Compass Labs Raises $5 Million To Pinpoint Purchase Intent On Twitter

Well, that was fast. Only two months after launching at TechCrunch Disrupt, startup Compass Labs has already raised a round of funding. Compass Labs, which aims to provide targeted advertising on social networks like Twitter and Facebook around what users intend to purchase, has raised $5 million from NEA, Triple Point Capital, Jim Clark, Mike Ramsay and others. This brings the startup’s total funding to $6 million

Compass Labs looks at Twitter streams and tries to determine when someone has an intent to purchase a product, then it serves up related ads either through direct messages or through banner ads on third-party Twitter clients. So if you Tweet, “I’m looking for a Canon camera” it will reply in stream or on a banner with an ad from a camera retailer for that camera. Compass Labs uses natural language processing to parse out the Tweets that have serious intent versus just talking about a product generally. Campaigns can be set to target people at different parts of the purchasing cycle, from exploratory to ready to buy right now.

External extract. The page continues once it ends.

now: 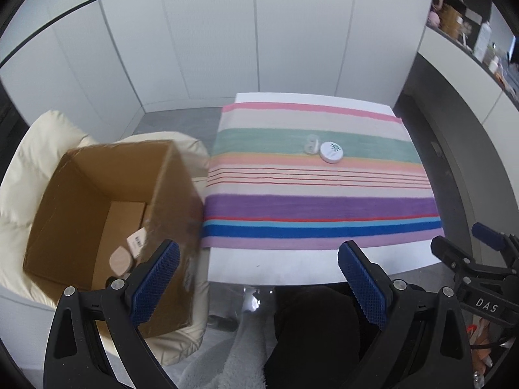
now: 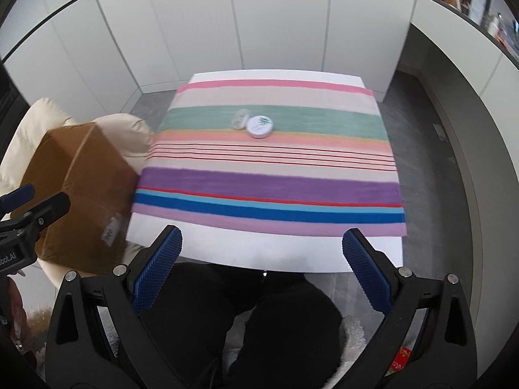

Of course, advertising on Twitter recently came into question after Twitter revised its Terms of Service, prohibiting any third party to inject paid tweets into a timeline on any service that leverages the Twitter API. But Compass Labs says that it complies with Twitter’s TOS because it serves display ads, which are not in-stream and simply uses real-estate on a publisher site, much like an ad network. In fact, the startup expects that Twitter will actually embrace Compass Labs’ solution as an example of how to monetize while benefiting the entire Twitter ecosystem.

Founded by Google and Yahoo veteran Dilip Venkatachari (he led Google’s mobile ad business), Compass Labs will use the funding for product development as well as bulding out sales and business development channels. The company now has a number of advertisers and publishers using its platform (Venkatachari declined name these partners) and is starting to see revenue from its network.